→ Directions: Beginning with the line where "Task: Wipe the" appears, please restate each line of the records below word for word until the last one, inclusive, and nothing else.

→ Data items:
=======
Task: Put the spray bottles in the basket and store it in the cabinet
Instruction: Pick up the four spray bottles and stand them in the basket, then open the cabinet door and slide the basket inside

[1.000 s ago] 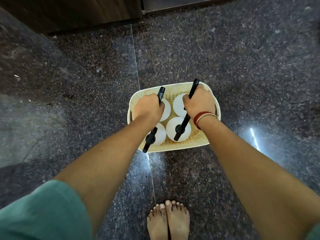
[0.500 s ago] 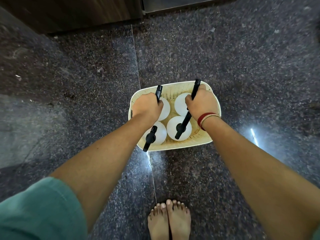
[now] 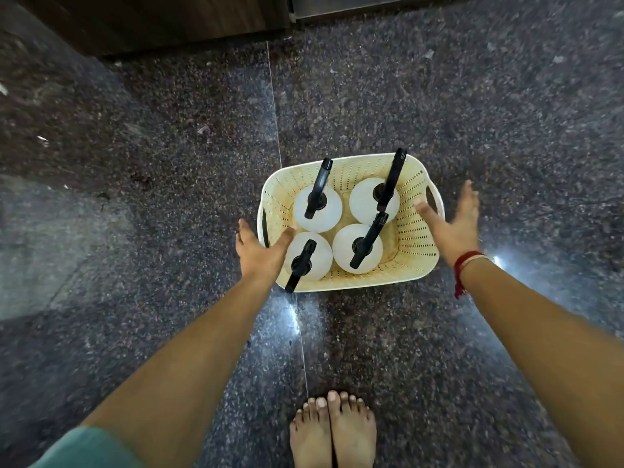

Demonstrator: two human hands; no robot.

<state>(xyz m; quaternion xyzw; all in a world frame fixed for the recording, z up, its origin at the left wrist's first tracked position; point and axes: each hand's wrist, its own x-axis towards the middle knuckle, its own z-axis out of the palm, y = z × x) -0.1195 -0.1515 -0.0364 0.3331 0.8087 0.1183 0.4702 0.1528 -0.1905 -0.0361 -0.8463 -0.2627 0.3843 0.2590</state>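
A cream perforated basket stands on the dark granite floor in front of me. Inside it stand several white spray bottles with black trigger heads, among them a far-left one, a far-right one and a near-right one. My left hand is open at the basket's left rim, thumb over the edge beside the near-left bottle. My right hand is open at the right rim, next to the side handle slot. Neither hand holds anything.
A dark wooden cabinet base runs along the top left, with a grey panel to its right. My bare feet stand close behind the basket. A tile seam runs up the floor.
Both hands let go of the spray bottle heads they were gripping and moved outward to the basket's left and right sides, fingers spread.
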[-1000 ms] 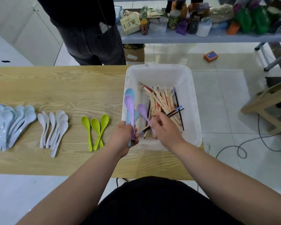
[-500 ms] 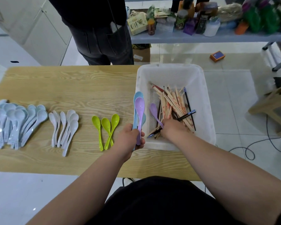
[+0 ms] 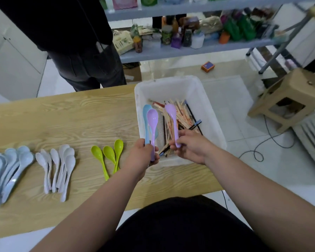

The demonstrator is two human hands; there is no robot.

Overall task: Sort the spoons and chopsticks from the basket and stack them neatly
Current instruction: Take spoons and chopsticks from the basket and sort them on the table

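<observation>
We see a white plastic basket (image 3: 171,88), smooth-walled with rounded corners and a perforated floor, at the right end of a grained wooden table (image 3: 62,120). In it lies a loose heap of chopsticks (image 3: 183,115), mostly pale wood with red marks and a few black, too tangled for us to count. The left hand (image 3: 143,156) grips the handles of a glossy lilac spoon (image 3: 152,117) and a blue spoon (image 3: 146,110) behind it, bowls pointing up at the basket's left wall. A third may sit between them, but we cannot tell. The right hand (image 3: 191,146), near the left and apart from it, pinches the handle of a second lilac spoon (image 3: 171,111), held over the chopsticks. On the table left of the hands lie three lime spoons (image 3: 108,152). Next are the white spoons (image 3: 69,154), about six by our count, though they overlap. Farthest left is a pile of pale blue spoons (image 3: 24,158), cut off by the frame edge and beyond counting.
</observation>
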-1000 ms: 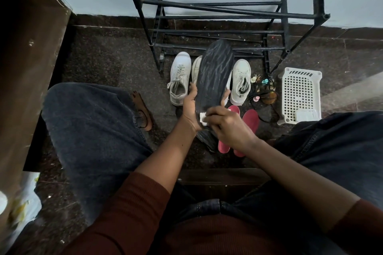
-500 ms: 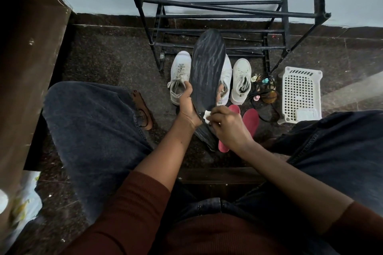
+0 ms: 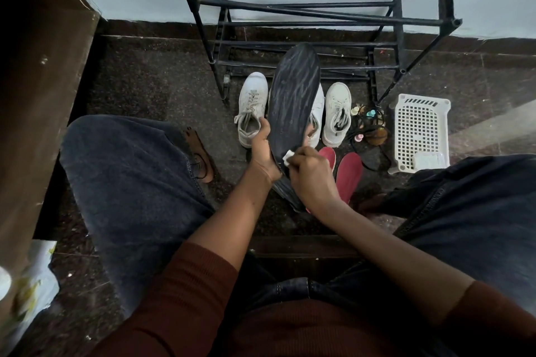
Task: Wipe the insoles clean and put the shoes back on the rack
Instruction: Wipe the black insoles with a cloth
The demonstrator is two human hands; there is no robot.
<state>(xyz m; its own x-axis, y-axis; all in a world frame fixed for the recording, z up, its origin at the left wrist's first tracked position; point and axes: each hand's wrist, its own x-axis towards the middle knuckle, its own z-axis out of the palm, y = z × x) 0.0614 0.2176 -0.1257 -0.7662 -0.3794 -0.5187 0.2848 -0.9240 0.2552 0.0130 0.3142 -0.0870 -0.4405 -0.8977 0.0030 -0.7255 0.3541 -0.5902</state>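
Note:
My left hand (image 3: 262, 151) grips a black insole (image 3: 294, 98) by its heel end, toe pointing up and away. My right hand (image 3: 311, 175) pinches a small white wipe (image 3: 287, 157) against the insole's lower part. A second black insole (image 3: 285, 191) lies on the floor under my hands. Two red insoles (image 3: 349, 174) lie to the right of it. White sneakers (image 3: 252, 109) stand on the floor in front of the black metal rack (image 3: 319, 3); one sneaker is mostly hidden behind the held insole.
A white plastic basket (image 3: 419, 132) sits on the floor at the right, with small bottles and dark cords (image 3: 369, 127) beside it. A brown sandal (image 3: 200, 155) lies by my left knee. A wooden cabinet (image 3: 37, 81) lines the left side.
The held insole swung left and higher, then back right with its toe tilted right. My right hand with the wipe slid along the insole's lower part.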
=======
→ Answer for the task:
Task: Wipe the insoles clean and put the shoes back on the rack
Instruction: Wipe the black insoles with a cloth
The demonstrator is two human hands; there is no robot.
<state>(xyz m; its own x-axis, y-axis; all in a world frame fixed for the recording, z up, its origin at the left wrist's first tracked position; point and axes: each hand's wrist, its own x-axis towards the middle knuckle, its own z-axis out of the palm, y = z × x) 0.0614 0.2176 -0.1257 -0.7662 -0.3794 -0.5187 0.2848 -0.9240 0.2552 0.0130 0.3142 -0.0870 -0.4405 -0.8977 0.0030 -0.7255 0.3541 -0.5902</state>
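Note:
My left hand (image 3: 262, 151) grips a black insole (image 3: 294, 98) by its heel end, toe pointing up and away. My right hand (image 3: 311, 175) pinches a small white wipe (image 3: 287, 157) against the insole's lower part. A second black insole (image 3: 285, 191) lies on the floor under my hands. Two red insoles (image 3: 349, 174) lie to the right of it. White sneakers (image 3: 252, 109) stand on the floor in front of the black metal rack (image 3: 319, 3); one sneaker is mostly hidden behind the held insole.
A white plastic basket (image 3: 419, 132) sits on the floor at the right, with small bottles and dark cords (image 3: 369, 127) beside it. A brown sandal (image 3: 200, 155) lies by my left knee. A wooden cabinet (image 3: 37, 81) lines the left side.
The held insole swung left and higher, then back right with its toe tilted right. My right hand with the wipe slid along the insole's lower part.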

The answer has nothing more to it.